WHAT TO DO: Would you write out, word for word, each line of the records below from the top through the one holding "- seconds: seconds"?

=== GIVEN ENTRIES ===

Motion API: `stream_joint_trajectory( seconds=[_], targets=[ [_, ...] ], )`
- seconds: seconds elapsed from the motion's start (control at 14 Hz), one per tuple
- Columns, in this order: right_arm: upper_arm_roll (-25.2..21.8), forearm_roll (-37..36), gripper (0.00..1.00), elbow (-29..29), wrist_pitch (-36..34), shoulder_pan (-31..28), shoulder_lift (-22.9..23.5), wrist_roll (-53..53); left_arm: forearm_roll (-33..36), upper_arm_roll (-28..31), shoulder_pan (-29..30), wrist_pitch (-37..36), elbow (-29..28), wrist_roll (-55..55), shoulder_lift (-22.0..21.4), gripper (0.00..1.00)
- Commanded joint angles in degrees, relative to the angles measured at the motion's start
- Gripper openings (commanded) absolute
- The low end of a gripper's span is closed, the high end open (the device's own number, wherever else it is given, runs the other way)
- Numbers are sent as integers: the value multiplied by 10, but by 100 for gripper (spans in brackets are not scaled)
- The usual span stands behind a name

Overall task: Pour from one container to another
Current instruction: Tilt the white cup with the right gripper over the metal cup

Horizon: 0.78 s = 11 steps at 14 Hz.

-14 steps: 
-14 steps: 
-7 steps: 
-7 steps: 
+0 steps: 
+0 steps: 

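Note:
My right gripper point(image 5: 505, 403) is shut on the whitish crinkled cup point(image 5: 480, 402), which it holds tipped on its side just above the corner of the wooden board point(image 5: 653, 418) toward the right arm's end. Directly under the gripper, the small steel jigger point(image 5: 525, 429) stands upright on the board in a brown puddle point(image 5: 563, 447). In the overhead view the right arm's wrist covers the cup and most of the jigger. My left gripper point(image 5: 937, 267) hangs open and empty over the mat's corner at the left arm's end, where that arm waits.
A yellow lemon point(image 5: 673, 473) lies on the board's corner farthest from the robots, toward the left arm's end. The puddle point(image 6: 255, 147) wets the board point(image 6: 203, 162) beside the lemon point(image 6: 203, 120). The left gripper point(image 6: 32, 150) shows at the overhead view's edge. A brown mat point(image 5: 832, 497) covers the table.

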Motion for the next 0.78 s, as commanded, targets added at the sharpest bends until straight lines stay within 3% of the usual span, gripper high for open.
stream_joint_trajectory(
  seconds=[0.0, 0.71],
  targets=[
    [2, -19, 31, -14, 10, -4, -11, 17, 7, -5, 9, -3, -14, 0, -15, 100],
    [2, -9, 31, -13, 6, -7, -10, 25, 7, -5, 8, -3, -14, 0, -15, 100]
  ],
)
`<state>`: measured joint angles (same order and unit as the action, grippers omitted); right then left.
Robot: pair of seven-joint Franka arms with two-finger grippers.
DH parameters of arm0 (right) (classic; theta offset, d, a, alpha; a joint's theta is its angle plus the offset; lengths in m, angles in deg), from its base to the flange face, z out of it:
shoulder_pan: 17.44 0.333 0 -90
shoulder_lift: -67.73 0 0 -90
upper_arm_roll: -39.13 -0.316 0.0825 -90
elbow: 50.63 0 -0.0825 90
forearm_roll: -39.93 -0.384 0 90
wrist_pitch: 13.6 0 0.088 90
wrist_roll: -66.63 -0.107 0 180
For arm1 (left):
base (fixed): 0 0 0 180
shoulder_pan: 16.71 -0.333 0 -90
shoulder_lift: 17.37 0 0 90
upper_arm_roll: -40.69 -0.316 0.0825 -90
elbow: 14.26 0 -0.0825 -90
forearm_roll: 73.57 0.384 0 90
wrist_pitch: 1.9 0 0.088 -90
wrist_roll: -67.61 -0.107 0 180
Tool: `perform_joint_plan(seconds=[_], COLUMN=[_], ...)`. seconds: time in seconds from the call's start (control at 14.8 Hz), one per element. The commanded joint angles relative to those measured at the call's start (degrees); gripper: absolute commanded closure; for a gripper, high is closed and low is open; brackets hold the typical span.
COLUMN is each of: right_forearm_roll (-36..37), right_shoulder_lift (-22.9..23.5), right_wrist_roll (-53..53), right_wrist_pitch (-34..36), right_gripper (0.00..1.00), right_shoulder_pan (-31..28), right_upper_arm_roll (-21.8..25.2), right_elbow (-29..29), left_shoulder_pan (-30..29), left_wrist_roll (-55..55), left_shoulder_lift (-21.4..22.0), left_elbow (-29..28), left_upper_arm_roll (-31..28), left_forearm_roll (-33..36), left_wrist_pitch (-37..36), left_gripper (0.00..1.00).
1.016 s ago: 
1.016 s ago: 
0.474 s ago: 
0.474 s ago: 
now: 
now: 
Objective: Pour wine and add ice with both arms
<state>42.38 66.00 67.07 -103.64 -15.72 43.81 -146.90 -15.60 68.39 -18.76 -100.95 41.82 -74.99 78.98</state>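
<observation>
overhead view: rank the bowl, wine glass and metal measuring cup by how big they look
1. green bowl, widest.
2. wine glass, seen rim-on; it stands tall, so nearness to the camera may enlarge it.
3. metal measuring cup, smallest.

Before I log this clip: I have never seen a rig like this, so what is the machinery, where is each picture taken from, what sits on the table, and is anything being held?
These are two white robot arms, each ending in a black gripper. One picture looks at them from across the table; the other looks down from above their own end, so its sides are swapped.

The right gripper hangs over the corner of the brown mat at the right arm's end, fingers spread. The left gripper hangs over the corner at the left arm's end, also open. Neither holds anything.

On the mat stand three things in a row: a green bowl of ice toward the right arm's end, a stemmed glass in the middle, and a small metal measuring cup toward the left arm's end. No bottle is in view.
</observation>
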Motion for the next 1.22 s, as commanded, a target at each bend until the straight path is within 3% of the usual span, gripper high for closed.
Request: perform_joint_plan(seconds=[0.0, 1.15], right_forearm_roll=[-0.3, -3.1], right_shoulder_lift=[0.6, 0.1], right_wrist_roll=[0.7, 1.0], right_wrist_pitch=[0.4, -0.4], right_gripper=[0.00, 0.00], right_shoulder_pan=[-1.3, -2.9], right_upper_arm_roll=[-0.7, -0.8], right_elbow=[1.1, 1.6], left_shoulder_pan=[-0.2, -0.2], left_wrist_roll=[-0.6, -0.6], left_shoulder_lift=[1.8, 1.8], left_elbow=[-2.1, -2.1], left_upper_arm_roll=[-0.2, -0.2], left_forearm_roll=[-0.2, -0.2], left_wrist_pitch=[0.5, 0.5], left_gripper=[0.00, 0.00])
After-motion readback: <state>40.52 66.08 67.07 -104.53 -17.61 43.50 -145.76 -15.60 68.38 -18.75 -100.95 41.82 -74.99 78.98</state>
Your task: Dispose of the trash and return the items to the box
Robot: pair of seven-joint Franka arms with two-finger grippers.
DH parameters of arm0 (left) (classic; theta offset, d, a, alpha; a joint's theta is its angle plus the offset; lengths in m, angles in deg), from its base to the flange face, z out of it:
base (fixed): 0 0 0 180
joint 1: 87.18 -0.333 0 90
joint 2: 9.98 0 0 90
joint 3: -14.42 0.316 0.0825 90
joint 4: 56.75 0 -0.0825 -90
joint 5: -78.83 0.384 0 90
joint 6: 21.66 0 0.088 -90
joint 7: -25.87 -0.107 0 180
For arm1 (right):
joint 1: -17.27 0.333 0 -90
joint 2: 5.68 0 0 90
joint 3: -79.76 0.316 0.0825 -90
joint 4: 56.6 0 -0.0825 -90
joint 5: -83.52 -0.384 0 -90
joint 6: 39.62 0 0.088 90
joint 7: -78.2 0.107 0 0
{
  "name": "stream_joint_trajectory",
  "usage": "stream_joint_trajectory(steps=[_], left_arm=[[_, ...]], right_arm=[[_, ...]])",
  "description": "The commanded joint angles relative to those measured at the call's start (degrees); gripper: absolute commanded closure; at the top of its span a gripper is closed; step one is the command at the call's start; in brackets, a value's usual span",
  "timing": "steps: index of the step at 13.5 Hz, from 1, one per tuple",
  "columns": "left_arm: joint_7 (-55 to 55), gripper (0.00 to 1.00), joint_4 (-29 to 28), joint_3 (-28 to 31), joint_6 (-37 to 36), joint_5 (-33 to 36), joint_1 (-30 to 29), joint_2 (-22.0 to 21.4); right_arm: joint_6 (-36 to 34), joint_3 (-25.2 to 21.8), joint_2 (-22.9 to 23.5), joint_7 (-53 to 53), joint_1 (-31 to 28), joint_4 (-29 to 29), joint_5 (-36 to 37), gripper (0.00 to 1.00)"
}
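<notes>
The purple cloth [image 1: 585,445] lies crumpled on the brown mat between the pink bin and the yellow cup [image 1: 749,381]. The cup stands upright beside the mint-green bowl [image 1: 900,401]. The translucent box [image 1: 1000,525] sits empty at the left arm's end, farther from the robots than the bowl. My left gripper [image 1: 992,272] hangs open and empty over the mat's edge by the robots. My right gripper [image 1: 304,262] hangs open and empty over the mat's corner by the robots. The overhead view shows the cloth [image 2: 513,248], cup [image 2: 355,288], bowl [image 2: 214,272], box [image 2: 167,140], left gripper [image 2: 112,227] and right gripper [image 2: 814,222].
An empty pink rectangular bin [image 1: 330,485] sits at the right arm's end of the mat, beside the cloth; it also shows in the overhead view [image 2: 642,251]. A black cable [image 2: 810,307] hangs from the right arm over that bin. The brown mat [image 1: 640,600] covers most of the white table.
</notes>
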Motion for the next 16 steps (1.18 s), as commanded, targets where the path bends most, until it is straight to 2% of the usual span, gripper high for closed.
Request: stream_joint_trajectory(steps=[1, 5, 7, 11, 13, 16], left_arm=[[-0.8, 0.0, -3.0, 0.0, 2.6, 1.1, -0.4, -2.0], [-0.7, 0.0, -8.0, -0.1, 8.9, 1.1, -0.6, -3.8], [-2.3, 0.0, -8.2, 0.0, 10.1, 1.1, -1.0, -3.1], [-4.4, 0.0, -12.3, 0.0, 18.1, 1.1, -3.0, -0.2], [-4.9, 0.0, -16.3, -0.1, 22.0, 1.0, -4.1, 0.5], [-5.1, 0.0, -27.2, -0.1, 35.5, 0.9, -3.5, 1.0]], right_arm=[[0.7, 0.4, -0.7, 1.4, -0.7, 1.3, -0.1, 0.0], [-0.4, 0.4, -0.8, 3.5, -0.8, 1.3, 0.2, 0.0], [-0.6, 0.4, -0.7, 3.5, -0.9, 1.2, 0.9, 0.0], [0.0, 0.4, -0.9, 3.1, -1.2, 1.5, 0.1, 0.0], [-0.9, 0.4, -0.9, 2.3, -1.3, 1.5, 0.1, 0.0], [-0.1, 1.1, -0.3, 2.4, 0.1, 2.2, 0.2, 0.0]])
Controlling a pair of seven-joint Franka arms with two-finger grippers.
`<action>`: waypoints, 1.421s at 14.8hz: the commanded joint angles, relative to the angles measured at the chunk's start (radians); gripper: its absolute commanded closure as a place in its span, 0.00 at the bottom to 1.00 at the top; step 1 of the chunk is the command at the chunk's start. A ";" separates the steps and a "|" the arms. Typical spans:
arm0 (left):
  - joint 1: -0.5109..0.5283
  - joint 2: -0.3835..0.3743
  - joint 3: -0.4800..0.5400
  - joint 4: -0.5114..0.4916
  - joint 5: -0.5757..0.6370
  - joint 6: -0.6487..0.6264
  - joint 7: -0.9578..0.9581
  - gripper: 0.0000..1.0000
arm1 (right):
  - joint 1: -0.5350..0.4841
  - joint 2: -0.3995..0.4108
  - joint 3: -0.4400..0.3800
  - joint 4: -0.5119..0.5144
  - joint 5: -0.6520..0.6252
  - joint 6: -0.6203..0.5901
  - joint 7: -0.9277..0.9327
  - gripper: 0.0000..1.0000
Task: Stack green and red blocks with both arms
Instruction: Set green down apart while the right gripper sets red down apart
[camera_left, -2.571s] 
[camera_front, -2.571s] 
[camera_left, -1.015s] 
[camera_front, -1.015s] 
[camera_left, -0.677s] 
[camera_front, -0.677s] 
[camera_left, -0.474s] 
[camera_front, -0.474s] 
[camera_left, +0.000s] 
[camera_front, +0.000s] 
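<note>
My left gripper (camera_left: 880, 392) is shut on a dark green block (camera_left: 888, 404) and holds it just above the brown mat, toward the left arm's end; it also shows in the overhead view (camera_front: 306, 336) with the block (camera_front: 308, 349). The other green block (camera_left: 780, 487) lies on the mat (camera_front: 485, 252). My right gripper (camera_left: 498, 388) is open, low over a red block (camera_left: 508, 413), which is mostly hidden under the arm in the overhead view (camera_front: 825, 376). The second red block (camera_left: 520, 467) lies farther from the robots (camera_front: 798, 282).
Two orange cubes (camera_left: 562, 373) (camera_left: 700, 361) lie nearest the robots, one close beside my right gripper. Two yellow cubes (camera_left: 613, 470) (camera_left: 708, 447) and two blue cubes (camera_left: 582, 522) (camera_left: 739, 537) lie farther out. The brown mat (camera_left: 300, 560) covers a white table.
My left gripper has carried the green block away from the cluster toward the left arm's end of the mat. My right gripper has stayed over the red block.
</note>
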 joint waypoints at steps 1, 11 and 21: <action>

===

YOUR SOLUTION:
Motion API: `stream_joint_trajectory( seconds=[_], targets=[ [_, ...] ], )`
- seconds: seconds elapsed from the motion's start (control at 14 Hz), one per tuple

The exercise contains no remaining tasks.